Description of the task → Below is a set of records; reproduce them exactly without their pictures.

Data listing →
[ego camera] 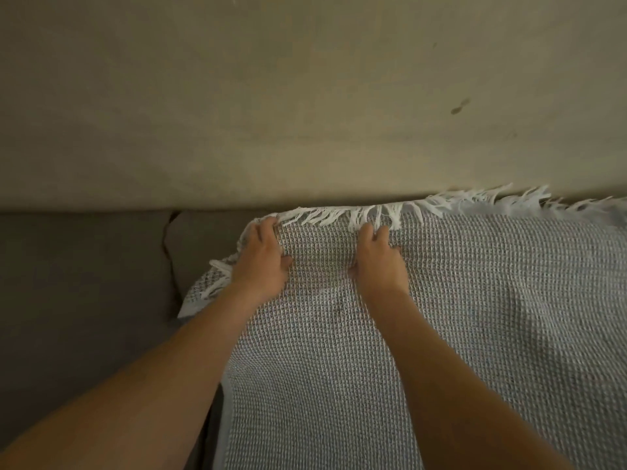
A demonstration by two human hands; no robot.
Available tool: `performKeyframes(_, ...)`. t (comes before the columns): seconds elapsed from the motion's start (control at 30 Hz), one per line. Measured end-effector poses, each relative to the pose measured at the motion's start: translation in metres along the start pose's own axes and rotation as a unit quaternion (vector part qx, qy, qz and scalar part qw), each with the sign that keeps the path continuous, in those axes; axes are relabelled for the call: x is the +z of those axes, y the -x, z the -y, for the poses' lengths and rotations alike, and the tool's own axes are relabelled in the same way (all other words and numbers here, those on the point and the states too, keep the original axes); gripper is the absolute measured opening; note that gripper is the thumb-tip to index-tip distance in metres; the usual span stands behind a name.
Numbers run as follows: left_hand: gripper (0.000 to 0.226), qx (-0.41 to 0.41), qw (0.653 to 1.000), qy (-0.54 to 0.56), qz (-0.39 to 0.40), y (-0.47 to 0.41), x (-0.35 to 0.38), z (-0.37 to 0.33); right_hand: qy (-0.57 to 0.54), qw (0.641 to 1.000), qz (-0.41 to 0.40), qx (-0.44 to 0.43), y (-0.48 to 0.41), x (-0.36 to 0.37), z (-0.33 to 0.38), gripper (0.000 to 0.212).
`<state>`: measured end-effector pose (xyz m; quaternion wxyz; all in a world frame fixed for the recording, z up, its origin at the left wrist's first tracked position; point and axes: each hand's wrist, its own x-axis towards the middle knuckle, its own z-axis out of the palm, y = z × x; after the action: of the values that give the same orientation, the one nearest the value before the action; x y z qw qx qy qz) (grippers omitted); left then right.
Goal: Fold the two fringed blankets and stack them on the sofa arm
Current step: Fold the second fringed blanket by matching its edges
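Note:
A grey-and-white waffle-weave blanket (475,317) with white fringe along its far edge lies spread over the sofa's back, filling the right half of the view. My left hand (263,257) grips the blanket at its far left corner, just under the fringe. My right hand (378,257) pinches the same far edge a little to the right, fingers curled into the weave. A second layer or corner with fringe shows under my left wrist. Only this one blanket is in sight.
Grey-brown sofa cushions (84,283) lie to the left, with a seam between two of them. A beige wall (305,96) with a few dark marks rises right behind the sofa.

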<state>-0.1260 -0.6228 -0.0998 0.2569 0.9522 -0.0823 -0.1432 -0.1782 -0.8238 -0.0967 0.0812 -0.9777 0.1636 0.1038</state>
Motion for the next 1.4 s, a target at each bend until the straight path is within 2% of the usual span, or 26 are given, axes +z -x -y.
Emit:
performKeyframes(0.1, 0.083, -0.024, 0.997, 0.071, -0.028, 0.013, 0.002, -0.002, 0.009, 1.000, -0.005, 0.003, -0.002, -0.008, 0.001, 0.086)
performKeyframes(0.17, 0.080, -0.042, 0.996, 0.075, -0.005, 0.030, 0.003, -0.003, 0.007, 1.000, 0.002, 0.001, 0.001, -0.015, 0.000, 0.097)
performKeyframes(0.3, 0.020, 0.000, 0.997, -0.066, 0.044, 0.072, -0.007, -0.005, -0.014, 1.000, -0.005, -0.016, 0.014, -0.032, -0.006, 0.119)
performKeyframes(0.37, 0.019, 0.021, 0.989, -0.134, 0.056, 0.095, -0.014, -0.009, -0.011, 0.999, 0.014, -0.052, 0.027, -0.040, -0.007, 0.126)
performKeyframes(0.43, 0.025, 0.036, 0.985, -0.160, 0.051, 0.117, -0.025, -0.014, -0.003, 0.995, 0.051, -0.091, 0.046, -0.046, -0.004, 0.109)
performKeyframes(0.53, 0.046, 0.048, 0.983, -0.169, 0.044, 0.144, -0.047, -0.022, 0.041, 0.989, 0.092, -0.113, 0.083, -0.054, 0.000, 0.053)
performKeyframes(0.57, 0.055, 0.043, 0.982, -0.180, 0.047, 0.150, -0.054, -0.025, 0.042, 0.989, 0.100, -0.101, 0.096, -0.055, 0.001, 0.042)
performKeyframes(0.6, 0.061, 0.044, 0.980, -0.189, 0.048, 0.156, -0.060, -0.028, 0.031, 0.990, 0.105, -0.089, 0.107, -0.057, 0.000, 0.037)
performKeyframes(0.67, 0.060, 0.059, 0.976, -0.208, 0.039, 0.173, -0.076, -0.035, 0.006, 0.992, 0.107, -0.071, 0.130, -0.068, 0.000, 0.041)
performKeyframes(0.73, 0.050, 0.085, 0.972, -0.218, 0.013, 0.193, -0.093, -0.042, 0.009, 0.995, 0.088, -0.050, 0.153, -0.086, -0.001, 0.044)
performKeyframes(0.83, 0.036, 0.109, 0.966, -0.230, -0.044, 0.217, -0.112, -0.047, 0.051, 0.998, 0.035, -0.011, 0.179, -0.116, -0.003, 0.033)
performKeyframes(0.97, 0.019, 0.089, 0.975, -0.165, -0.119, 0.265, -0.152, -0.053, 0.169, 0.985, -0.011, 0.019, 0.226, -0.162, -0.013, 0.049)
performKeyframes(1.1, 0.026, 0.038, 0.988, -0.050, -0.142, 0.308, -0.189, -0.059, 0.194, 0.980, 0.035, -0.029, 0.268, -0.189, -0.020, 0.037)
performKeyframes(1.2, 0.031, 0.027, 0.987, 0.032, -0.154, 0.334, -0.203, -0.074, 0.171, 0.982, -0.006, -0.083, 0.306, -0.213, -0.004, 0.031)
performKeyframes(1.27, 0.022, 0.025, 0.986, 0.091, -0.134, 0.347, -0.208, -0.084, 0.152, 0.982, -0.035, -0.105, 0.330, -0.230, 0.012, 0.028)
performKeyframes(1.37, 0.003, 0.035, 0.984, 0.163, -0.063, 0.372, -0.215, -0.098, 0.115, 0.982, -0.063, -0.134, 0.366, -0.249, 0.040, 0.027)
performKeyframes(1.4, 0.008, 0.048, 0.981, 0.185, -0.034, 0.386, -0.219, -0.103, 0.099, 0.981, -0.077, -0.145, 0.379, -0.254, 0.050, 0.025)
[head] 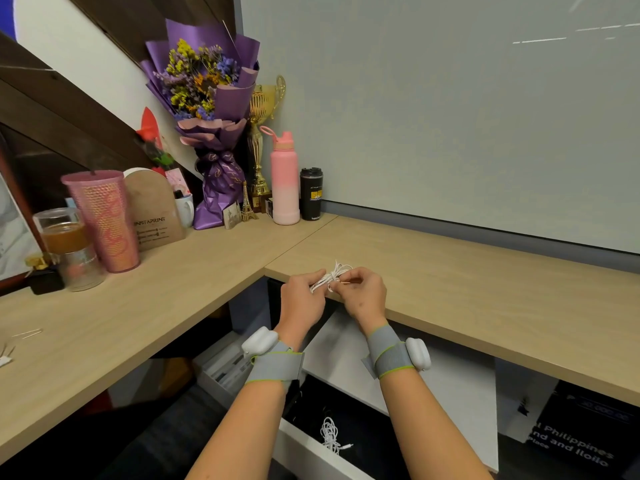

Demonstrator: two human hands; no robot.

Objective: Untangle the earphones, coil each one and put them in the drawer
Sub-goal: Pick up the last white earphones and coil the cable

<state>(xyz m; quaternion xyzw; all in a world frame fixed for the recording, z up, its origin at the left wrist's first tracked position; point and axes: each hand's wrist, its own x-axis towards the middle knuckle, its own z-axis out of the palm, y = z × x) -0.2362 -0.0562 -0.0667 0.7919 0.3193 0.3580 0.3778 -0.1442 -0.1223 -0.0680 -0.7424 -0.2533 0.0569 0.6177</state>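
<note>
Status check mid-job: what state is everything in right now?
Earphones in hand: bundled, held above the desk edge.
Left hand: grips the bundle.
Right hand: pinches the bundle.
Earphones in drawer: loosely coiled, lying inside.
Drawer: open.
Glass: part full of amber liquid.
Pink bottle: upright, capped.
Black tumbler: upright, lid on.

white earphones (330, 277), cord gathered into a short bundle with a turn round the middle, roughly level over the desk (450, 289) edge, pinched between left hand (302, 297) and right hand (364, 295). second set (329, 434), white too, loosely coiled, resting on the dark floor of the open drawer (308, 452), plug end pointing right.
</note>
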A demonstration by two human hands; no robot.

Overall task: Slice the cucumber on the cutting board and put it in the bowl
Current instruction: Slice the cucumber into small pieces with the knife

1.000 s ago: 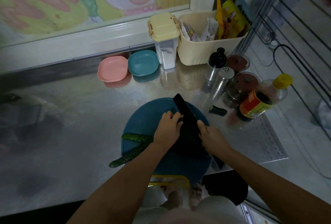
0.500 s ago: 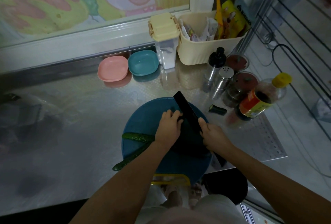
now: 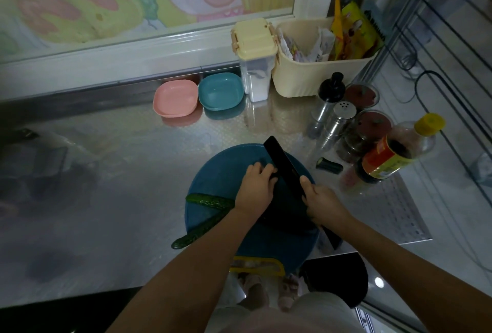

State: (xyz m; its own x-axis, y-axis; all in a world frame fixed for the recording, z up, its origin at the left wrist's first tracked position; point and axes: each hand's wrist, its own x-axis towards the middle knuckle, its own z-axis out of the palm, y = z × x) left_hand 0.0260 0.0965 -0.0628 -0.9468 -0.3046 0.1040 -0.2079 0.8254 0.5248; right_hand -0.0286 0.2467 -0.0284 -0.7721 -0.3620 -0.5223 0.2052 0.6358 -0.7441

Solution for this exercise →
[ego camera] 
A demonstration by two human hands; no robot.
Available tool: `performKeyframes(_, ...)`. t (comes before the columns): seconds elapsed from the motion's start (control at 30 Hz), one per line. Measured end-effector poses, each relative to the pose measured at the motion's start: translation in metres along the start pose's own axes and rotation as a unit quaternion (vector part qx, qy, qz and scalar part qw), each with the sign that keeps the path continuous, in those axes; axes are relabelled for the call: x is the +z of those axes, y the -x, z the -y, for the poses' lengths and rotations alike, and the tool's own axes are relabelled in the same way (all other words and numbers here, those on the point and the states too, keep the original axes); gripper is the absolute measured opening; note that gripper is the thumb-tip to index-tip distance in metres; the usual span stands behind a name.
Numbers run as follows: left_hand: gripper (0.000 to 0.226), qx (-0.41 to 0.41), qw (0.653 to 1.000), qy (-0.54 to 0.56), qz (-0.39 to 0.40), y (-0.47 to 0.41), x (-0.35 to 0.38), z (-0.37 to 0.33); right_hand: qy (-0.57 to 0.54), qw (0.641 to 1.000), qz (-0.41 to 0.40), qx (-0.44 to 0.43), y (-0.48 to 0.41), x (-0.36 to 0.37), z (-0.33 to 0.38), gripper (0.000 to 0.212).
`<state>`: measured end-effector pose (xyz m; quaternion wxyz; all in a world frame fixed for the recording, z up, its origin at the left wrist's first tracked position; point and axes: each hand's wrist, its own x-axis towards the middle knuckle, its own z-axis out of the palm, y = z × x; after the action: of the values that give the same orientation, the one nearest the value before the action; x y z qw qx qy qz) (grippers omitted); left then right.
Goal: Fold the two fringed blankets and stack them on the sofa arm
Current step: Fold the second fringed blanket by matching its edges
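Note:
A grey-and-white waffle-weave blanket (475,317) with white fringe along its far edge lies spread over the sofa's back, filling the right half of the view. My left hand (263,257) grips the blanket at its far left corner, just under the fringe. My right hand (378,257) pinches the same far edge a little to the right, fingers curled into the weave. A second layer or corner with fringe shows under my left wrist. Only this one blanket is in sight.
Grey-brown sofa cushions (84,283) lie to the left, with a seam between two of them. A beige wall (305,96) with a few dark marks rises right behind the sofa.
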
<state>-0.1260 -0.6228 -0.0998 0.2569 0.9522 -0.0823 -0.1432 -0.1782 -0.8238 -0.0967 0.0812 -0.9777 0.1636 0.1038</state>
Motion for the next 1.4 s, a target at each bend until the straight path is within 2% of the usual span, or 26 are given, axes +z -x -y.
Emit:
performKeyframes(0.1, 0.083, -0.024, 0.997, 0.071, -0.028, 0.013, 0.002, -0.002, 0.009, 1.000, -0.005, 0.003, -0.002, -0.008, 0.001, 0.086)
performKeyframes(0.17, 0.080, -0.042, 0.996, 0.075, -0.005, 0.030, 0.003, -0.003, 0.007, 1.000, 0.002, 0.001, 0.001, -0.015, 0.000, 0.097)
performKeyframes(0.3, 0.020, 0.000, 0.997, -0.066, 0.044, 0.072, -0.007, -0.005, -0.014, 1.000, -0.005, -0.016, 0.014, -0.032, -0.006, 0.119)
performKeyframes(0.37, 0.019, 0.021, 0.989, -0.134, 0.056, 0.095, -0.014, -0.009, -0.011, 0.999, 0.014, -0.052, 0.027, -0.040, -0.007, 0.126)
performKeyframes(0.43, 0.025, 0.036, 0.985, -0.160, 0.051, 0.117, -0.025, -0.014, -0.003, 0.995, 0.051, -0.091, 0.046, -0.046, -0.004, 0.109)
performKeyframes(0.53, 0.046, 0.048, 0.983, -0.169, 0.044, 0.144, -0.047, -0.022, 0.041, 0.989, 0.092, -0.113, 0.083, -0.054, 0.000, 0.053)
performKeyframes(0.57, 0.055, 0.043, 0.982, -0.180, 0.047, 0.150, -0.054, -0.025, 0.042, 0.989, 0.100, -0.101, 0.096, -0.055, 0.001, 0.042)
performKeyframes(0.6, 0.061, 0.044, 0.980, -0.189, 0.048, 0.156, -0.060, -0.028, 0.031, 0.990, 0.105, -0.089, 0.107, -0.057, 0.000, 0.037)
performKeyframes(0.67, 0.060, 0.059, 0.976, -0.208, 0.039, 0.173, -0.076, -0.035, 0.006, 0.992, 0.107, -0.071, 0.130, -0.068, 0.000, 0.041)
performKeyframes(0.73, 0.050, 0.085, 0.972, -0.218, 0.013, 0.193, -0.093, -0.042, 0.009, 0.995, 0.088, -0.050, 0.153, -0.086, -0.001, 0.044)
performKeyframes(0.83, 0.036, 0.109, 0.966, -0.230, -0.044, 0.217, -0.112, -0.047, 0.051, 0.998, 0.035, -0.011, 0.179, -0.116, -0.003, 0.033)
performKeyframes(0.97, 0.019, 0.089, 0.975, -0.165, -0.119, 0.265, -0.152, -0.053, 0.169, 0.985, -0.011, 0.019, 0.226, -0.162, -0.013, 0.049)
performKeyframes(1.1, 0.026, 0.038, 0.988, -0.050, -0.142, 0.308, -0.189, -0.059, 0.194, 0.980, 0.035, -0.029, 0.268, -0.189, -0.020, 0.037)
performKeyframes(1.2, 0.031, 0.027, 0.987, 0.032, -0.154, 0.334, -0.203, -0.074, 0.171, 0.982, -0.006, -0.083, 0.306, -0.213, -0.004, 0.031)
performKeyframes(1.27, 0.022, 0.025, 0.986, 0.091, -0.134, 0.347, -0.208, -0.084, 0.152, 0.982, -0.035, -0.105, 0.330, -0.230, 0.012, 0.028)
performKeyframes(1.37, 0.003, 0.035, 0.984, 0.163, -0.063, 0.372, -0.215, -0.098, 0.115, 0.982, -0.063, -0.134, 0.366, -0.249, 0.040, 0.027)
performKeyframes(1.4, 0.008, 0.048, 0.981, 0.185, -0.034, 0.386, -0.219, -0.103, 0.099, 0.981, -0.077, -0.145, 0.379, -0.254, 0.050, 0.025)
[head] 

Demonstrator: two human hands; no robot.

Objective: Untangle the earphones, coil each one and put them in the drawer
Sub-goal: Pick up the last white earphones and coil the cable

<state>(xyz m; quaternion xyzw; all in a world frame fixed for the recording, z up, its origin at the left wrist's first tracked position; point and axes: each hand's wrist, its own x-axis towards the middle knuckle, its own z-axis out of the palm, y = z × x) -0.2362 -0.0562 -0.0667 0.7919 0.3193 0.3580 0.3778 -0.1442 -0.1223 -0.0680 -0.7424 -0.2533 0.0569 0.6177</state>
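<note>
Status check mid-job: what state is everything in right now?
Earphones in hand: bundled, held above the desk edge.
Left hand: grips the bundle.
Right hand: pinches the bundle.
Earphones in drawer: loosely coiled, lying inside.
Drawer: open.
Glass: part full of amber liquid.
Pink bottle: upright, capped.
Black tumbler: upright, lid on.

white earphones (330, 277), cord gathered into a short bundle with a turn round the middle, roughly level over the desk (450, 289) edge, pinched between left hand (302, 297) and right hand (364, 295). second set (329, 434), white too, loosely coiled, resting on the dark floor of the open drawer (308, 452), plug end pointing right.
</note>
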A demonstration by two human hands; no robot.

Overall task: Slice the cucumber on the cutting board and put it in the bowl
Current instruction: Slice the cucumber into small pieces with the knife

1.000 s ago: 
0.500 s ago: 
now: 

State: (xyz m; its own x-axis, y-axis; all in a world frame fixed for the recording, z up, its origin at the left wrist's first tracked position; point and axes: each hand's wrist, its own x-axis towards the middle knuckle, its own z-axis out of the palm, y = z × x) left_hand 0.0260 0.0965 -0.0628 -0.9468 -0.3046 0.1040 -0.2079 0.8254 0.5248; right_hand -0.0286 0.2467 -0.0284 -0.7721 -0.3620 -0.5223 0.2052 0.6358 -0.7441

The output for this exercise is finished.